Chronique culturelle : Crise au Bubedra

La rédaction 2 février 2018

Lorsque nous entendons agent permanent de l’Etat, et par sigle APE, on se dit, avec aisance et plaisir, que nous avons affaire à des personnes qui ont décidé d’œuvrer pour leur patrie, se mettre à la disposition du peuple et pour le grand bien de la société. Le printemps des pouvoirs et des institutions en plein ébats dans un épisode chronique et touffu laisse néanmoins place à un constat qui mérite réflexion et décision.
Nous sommes dans une organisation mise sur pied pour la nation, les acteurs du monde de la culture, mais aussi et surtout pour garantir un retour efficace et digne de l’exploitation d’œuvres artistiques.
Bienvenue au Bubedra. Ici, le pouvoir revient normalement aux artistes malgré la tutelle du gouvernement à travers le ministère de la culture. Le principe, malgré sa vulgarisation avec sans doute toutes les subtilités autour, se fait plus ou moins clair dans la tête et les esprits des plus concernés.
Déclaration et adhésion en tant que sociétaire, pouvoir de participer à la désignation des membres du conseil d’administration, en ce qui concerne les artistes et de l’autre côté, application des textes en vigueur, recouvrement de droits au nom des artistes, défense de leurs intérêts et dispatching de capitaux collectés sont autant de prérogatives reconnues aux fonctionnaires de cette institution qu’est le BuBéDrA.
Mais au fond, que se passe-t-il réellement ? Des plumes et des langues, dans leur expression, présentent tristement la situation quant à la gestion de ces ressources censées être au profit des artistes.
Gestion opaque, acrobatie spectaculaire et à la limite hasardeuse dans le dispatching des revenus, des exploitations calamiteuses et suicidaires des œuvres de nos artistes par des sociétés et réseaux GSM avec un concours maléfique des responsables du BuBéDrA, autant de dégâts et mal organisations dénoncés par les sociétaires qui restent presque sans écoute et des solutions.

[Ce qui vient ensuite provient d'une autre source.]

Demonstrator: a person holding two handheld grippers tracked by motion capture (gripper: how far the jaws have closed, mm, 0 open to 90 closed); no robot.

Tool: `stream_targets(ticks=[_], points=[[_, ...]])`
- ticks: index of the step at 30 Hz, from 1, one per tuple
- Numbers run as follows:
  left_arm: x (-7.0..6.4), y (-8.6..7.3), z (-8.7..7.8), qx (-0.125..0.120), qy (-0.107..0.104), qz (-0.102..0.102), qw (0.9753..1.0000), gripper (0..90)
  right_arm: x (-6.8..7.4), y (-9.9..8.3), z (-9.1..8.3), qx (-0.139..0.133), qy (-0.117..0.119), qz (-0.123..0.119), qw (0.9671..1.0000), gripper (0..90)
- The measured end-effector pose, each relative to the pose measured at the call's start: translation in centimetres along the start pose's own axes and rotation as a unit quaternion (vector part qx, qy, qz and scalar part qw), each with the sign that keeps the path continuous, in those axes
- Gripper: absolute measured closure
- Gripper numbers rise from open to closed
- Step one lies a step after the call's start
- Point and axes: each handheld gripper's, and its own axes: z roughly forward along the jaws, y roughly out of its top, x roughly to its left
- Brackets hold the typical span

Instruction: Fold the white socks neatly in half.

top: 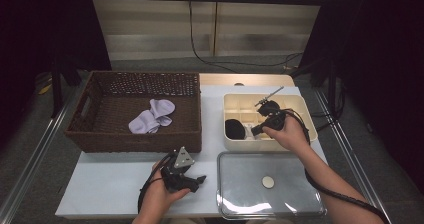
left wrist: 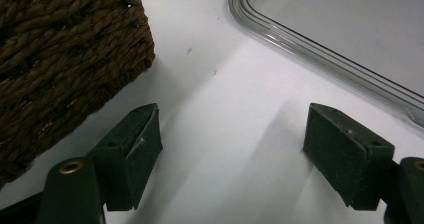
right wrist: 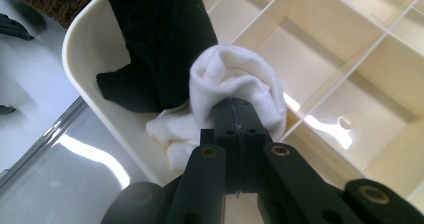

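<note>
A rolled white sock (right wrist: 235, 91) sits pinched between the closed jaws of the right gripper (right wrist: 235, 115), held inside the near-left part of a cream divided organizer box (top: 305, 115), in a compartment by the box's front wall. Pressed against the sock, toward the box's left end, lies a black sock (right wrist: 160, 39), bunched in the corner compartment. The other compartments of the box, seen beyond the sock in the right gripper view, are bare. The person's right hand (top: 290, 134) reaches over the front wall of the box from below.

Just in front of the box, a clear plastic lid (top: 270, 184) lies flat on the white table (top: 110, 179). To the left of the box stands a dark woven wicker basket (top: 135, 134) with pale lilac socks (top: 152, 116) lying in it.

The left gripper (top: 200, 179) rests in the person's left hand (top: 160, 199) on the table, well apart from the box, in front of the basket and beside the lid's left edge. Its jaws stand wide apart, with nothing between them.
</note>
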Motion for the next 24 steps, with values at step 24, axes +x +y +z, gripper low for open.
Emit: stream_targets(ticks=[24], points=[[0.0,0.0,0.0,0.001,0.000,0.000,1.0000,22.6,-0.8,-1.4,0.7,-0.013,0.012,0.011,0.9998,81.7]])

Le comble qui nourrit le mieux l’actualité dans le secteur, même si les crises politiques semblent l’étouffer, est bel et bien la rocambolesque histoire d’affectation de certains membres du personnel qui refuseraient d’obtempérer dans une aisance inquiétante qui suscite réflexion et interpellation.
L’institution dispose en bonne et due forme d’un conseil d’administration, elle est sous la tutelle d’un ministère en charge de la culture, elle reste la seule à protéger les droits de nos artistes malgré la non application des textes liés aux droits voisins et autres.
Lumière mérite d’être faite sur cette question. Le peuple a bien envie de comprendre ce qui se passe réellement. L’argument dont disposent les nouveaux affectés qui refusent de passer service sous le regard impuissant de leur Directeur Général, Président du conseil d’administration, ministre de la culture etc.
Que veulent préserver ces agents à travers ce refus, leurs intérêts ou ceux des artistes ?
En tant que contribuables, nous méritons des explications.